Material for the task:
————————

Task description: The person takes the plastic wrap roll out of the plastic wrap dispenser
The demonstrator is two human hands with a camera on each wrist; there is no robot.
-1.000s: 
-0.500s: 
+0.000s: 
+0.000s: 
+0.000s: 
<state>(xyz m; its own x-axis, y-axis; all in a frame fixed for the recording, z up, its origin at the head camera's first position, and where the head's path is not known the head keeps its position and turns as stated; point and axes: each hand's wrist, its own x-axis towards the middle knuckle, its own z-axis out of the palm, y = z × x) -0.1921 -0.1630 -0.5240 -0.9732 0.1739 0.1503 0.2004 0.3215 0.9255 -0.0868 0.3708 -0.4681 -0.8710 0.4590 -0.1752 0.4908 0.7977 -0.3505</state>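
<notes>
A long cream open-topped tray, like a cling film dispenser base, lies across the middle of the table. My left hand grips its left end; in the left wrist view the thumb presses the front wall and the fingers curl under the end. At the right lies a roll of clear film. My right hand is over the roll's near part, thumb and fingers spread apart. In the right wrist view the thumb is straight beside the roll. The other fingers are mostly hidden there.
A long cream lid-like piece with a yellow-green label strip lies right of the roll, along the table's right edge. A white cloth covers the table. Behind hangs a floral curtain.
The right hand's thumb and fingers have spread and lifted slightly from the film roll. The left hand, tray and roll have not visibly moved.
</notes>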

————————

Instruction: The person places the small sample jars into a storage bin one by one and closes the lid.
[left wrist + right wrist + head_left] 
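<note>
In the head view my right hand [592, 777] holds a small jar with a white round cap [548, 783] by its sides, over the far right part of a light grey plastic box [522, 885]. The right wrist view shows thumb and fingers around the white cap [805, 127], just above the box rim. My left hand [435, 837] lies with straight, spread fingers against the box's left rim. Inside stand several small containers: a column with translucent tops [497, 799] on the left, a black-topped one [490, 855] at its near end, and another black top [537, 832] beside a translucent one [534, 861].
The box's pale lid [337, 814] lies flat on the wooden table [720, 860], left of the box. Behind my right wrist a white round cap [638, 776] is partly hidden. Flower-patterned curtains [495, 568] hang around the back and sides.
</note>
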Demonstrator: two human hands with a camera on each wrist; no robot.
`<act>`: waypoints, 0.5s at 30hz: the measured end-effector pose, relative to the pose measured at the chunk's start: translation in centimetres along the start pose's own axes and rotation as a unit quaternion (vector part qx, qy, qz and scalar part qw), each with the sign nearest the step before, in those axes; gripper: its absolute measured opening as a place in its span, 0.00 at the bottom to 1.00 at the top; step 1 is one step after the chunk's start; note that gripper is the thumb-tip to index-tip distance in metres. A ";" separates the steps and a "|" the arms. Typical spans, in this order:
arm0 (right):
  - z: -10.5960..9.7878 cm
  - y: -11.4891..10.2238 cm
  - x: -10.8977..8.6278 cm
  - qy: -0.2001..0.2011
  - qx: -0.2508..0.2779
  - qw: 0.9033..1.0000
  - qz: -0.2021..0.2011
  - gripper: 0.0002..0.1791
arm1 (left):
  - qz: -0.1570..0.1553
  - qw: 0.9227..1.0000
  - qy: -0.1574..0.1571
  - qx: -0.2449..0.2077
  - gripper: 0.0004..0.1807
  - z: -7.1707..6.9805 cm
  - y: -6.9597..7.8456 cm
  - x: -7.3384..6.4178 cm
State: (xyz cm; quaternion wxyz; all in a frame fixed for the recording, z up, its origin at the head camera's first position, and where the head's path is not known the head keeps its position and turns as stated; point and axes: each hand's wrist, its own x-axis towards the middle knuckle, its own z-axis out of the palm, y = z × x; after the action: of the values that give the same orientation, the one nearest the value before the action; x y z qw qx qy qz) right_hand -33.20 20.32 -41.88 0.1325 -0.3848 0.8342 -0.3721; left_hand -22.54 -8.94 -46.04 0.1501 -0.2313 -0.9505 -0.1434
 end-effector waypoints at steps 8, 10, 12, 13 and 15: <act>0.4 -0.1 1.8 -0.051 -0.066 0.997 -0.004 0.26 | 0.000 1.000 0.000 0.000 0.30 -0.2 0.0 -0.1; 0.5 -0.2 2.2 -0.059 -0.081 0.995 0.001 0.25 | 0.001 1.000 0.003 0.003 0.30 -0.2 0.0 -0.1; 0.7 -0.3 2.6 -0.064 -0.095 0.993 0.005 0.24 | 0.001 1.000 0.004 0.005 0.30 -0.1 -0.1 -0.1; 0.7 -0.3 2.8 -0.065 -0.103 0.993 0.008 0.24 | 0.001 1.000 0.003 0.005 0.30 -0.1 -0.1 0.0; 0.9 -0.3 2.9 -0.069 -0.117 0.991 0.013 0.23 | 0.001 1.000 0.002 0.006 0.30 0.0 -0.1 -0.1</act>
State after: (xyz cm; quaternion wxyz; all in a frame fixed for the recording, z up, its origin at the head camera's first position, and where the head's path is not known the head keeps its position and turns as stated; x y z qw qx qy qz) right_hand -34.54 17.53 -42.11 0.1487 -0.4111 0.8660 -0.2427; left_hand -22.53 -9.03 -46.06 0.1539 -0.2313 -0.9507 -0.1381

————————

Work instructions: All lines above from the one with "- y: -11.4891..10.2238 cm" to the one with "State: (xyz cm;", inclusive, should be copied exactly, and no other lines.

Solution to this task:
  - y: -11.4891..10.2238 cm
  - x: -10.8977..8.6278 cm
  - qy: -0.2001..0.2011
  - qx: -0.2508..0.2779
  - qw: 0.9033..1.0000
  - qz: -0.2021..0.2011
  - gripper: 0.0002..0.1791
arm1 (left):
  - qz: -0.1570..0.1553
  - qw: 0.9227..1.0000
  - qy: -0.1574..0.1571
  - qx: -0.2449..0.2077
  - gripper: 0.0004..0.1807
  - z: -7.1707..6.9805 cm
  - y: -6.9597..7.8456 cm
  - x: -7.3384..6.4178 cm
State: (xyz cm; quaternion wxyz; all in a frame fixed for the recording, z up, its origin at the head camera's first position, and where the head's path is not known the head keeps its position and turns as stated; point and axes: each hand's wrist, its own x-axis towards the middle knuckle, its own z-axis out of the palm, y = z × x; after the action: of the values that give the same orientation, the one nearest the value before the action; x y z qw qx qy qz) right_hand -33.20 20.32 -41.88 0.1325 -0.3848 0.8342 -0.3721; left_hand -22.54 -8.94 -46.04 0.1501 -0.2313 -0.9505 -0.1434

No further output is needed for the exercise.